It has been three months since all this has happened. I'm on anti depressants and seeing a Social Worker from the church once a week. My wife is also in counseling but now she is positive she wants to begin divorce proceedings and has had an affair with the other woman. Meanwhile because of our current financial state, neither one of us can afford to move into our own place. So we sleep in separate bedrooms but otherwise when not at work live together. The other woman because of her partner leaving is nearly bankrupt in debt and has to sell her house so my wife going there is not an option as well. Her 13 year old is still dealing with losing his other mom. In these three months I have tried to reconcile, ask for us to try and work on our relationship, anything to keep our marriage alive. She says she has no desire in her heart anymore for me or to save our marriage. 
In the past three years, my wife has also become very religious. I don't have a problem with that at all but any time I ask her to consider something about getting back to together, she says she has to pray on it. Every time she comes back with the prayers told her no. She is involved in a few church groups but her favorite is one that has had the same members for three years. These are the only people she will socialize with. The women in this group are widowed, have husbands that have cheated, women who's husbands believe in a different faith and of course the lesbian couple who broke up so now there is only the woman she has a relationship with. 
Meanwhile I'm still trying to figure out what's going on. My wife still lies and hides things from me around the house, gets angry at me and I found some stuff she had written about me in self help books that were very hateful. It's tough living around her these days. I do seasonal free lance work so I have to stop that and get a full time job doing anything to help pay these bills we both have acquired. She makes three times as much as me so she will be fine financially once we get these bills paid. But I'm kind of stuck unless I can find a higher paying job. We own our home but she does not want to live here because of "memories". It's too big a house for one person to take care of not to mention utilities, insurance taxes etc. So we will probably have to sell it and take a huge loss. We plan on using a mediator to settle this if we can remain civil towards each other. We don't want money hungry lawyers helping us but I'm afraid I might have to especially since she is the one who wants to leave. 
Do I have rights as the spouse to ask for alimony to keep our house and pay bills. Since she has committed adultery do I not have rights as the spurned husband? We have no children just dogs but hey, they are just as expensive to take care of. So that's my story. Would love to read comments from anybody. Thanks


----------



## nice777guy (Nov 23, 2009)

Odd story in some ways - but just like all the others for the most part.

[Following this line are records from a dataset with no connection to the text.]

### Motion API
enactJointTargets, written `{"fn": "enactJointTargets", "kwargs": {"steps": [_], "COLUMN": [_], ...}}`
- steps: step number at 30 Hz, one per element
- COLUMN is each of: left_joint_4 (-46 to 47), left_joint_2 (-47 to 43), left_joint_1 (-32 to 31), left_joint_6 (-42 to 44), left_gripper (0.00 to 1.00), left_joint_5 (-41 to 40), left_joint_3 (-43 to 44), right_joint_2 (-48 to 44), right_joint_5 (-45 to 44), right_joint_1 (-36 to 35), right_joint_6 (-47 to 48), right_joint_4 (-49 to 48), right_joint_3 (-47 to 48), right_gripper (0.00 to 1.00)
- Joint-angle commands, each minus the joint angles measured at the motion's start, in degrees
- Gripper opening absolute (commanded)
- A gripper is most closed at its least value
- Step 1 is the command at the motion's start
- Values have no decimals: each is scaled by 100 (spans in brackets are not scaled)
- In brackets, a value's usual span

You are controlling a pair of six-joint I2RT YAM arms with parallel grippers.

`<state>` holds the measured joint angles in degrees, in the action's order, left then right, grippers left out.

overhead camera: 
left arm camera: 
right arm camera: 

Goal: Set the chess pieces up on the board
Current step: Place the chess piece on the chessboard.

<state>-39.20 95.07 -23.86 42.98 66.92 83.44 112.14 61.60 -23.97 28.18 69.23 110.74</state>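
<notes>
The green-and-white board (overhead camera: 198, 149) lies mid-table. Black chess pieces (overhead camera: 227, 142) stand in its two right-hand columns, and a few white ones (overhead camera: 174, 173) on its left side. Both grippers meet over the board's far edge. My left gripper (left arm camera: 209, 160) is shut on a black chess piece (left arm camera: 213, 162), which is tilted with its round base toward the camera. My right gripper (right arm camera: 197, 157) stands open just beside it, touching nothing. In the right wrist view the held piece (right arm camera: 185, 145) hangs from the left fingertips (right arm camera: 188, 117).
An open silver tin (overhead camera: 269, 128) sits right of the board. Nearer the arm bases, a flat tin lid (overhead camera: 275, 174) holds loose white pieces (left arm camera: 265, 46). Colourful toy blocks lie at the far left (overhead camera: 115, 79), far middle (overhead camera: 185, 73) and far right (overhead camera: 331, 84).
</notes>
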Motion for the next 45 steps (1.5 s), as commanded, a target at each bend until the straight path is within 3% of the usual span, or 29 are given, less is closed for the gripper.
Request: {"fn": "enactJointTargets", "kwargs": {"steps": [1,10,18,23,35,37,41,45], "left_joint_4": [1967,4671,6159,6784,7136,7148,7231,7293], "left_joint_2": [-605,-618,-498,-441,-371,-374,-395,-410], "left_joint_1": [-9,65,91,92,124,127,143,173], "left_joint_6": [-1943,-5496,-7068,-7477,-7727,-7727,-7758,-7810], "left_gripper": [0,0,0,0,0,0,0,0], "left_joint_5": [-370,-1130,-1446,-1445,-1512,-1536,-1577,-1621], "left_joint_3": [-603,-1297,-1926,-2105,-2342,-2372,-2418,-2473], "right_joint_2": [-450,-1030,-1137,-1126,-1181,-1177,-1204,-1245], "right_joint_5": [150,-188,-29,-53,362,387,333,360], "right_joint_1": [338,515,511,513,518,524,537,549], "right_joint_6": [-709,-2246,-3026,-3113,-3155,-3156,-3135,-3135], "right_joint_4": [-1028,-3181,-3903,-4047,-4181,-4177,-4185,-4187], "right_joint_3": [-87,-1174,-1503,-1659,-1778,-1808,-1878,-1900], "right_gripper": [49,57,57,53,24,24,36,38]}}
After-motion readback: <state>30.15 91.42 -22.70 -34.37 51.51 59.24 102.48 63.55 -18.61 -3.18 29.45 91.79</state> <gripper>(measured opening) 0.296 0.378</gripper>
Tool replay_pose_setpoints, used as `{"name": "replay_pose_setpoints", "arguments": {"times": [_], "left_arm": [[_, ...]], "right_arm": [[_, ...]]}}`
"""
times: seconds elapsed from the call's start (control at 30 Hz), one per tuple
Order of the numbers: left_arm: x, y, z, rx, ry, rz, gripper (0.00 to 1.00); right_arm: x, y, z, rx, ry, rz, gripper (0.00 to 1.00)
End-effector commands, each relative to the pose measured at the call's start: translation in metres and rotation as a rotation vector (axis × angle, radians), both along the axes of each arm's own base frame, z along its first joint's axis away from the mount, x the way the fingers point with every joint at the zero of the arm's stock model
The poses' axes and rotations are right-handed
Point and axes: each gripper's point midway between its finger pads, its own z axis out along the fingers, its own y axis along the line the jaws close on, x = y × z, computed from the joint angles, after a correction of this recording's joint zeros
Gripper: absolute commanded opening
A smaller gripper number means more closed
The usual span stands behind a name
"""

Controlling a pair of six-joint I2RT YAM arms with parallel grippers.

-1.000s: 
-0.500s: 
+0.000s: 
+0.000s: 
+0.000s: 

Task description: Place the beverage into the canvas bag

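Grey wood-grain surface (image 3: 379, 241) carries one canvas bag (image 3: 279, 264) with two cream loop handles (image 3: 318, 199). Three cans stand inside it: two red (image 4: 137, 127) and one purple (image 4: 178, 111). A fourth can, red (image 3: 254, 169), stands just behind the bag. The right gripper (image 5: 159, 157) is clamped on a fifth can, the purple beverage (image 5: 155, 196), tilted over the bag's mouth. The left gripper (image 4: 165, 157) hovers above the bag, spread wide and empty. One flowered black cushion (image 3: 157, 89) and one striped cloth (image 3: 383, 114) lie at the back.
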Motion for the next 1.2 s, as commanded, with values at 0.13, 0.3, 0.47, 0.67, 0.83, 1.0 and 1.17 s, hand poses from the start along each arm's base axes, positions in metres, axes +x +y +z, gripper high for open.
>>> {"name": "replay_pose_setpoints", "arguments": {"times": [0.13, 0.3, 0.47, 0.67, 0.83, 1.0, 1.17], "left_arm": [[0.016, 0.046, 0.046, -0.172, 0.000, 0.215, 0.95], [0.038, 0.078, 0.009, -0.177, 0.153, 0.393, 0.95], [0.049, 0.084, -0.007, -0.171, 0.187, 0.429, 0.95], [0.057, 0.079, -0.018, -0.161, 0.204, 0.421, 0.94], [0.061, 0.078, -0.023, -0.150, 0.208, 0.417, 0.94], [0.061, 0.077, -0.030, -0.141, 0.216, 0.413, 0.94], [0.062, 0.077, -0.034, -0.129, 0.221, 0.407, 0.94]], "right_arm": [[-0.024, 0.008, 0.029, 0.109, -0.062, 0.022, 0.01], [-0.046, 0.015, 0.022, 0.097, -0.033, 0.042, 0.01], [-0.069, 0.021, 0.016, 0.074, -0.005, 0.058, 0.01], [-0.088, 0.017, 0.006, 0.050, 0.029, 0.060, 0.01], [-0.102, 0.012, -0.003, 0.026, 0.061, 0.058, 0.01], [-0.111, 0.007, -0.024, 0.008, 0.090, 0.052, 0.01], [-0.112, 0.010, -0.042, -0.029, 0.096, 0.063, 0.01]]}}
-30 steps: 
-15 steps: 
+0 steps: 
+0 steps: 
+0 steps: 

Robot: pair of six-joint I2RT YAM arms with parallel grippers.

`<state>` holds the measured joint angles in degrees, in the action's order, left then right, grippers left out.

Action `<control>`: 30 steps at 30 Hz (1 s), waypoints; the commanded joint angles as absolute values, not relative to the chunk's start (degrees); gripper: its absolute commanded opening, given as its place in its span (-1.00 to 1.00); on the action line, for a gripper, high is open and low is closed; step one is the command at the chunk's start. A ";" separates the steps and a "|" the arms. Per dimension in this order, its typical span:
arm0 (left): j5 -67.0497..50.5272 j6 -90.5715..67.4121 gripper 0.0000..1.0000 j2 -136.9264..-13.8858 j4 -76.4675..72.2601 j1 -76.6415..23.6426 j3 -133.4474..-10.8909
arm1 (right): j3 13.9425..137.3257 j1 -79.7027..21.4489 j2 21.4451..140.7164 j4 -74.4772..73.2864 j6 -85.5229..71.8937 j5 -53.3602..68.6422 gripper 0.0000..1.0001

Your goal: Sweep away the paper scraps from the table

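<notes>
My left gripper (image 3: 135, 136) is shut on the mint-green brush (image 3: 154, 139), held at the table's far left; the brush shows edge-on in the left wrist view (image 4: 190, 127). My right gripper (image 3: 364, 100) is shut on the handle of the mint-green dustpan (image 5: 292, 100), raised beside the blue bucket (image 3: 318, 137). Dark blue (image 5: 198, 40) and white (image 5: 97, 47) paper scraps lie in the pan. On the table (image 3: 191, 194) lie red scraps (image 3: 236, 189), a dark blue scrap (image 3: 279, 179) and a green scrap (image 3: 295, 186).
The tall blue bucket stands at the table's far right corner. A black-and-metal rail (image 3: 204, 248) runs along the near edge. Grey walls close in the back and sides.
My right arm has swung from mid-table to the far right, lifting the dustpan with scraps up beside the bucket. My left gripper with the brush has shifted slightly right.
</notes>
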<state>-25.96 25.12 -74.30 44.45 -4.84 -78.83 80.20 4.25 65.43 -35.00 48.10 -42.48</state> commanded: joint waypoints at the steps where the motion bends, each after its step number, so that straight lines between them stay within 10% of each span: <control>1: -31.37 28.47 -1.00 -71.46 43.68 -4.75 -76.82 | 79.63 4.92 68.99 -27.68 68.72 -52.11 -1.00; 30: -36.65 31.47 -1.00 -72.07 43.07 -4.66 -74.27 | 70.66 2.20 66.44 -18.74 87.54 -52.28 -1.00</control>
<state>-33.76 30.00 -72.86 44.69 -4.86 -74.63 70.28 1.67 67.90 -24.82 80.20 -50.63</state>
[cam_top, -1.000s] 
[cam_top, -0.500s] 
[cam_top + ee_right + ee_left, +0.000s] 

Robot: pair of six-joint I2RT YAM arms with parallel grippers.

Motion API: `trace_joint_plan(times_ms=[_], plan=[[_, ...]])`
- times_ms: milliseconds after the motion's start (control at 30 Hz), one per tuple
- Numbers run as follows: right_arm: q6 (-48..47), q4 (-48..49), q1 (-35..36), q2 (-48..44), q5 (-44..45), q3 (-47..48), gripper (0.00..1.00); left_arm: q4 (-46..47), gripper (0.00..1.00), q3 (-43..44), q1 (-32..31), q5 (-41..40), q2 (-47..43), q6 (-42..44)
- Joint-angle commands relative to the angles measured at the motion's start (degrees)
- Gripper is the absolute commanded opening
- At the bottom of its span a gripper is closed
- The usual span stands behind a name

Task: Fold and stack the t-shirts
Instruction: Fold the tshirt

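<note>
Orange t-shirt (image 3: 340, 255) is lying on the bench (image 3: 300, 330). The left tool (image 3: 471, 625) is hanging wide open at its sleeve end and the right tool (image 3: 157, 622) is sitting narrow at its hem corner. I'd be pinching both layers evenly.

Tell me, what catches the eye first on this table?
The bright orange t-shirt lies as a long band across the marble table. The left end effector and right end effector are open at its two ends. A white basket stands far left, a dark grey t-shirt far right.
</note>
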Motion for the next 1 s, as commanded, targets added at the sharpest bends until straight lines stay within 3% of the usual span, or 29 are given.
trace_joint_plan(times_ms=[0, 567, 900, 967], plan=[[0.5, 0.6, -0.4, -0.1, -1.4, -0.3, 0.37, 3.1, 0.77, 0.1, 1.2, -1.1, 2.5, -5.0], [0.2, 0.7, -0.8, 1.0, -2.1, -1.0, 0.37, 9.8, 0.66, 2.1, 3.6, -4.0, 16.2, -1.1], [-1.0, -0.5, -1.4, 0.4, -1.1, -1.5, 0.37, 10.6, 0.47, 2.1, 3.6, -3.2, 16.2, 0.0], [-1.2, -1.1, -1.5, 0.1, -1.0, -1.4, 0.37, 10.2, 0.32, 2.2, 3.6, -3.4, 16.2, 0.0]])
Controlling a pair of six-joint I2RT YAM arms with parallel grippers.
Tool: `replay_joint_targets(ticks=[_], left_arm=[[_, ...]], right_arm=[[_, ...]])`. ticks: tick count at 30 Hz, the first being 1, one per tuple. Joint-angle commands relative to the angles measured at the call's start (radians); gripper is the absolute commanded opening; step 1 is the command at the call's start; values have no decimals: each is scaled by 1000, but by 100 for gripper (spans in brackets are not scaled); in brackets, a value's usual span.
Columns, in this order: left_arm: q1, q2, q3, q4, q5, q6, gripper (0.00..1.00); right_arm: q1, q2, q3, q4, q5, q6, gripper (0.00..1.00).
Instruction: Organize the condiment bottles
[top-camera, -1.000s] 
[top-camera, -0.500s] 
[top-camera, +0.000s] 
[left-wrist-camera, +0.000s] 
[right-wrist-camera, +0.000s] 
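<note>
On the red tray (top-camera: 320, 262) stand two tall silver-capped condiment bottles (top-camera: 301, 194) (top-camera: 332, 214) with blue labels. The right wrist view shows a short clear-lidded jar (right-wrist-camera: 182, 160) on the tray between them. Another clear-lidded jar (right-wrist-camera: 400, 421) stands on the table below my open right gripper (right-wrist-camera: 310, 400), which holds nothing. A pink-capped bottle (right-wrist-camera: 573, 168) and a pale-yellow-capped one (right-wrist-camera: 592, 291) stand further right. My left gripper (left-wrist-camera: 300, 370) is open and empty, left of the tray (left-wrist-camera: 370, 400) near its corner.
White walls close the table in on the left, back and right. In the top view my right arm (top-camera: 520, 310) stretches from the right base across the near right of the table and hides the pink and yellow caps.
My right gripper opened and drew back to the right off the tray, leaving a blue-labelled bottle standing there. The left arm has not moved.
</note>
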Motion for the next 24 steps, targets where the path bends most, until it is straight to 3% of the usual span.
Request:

You actually "might" be entitled to some short term alimony if she makes 3x what you make.

Good luck. Just take some time and read all of the other stories - you'll find plenty of similarities.


----------



## Brewster 59 (Jun 19, 2010)

Hmmm intresting, what kind of church is this, you dont say. Most churchs arent big on adultery in fact thats against the ten commandments. Actually you may be able to get alimony and I think you should go for it. Weather you can use adultry against her well that depends on the state laws, here it is no fault so it wouldnt help you. 

No wonder Im not a big fan of organized religion, what kind of God would want to destroy Holy Matrimony for an adulterous affair, what type of church finds this acceptable...what a crock


----------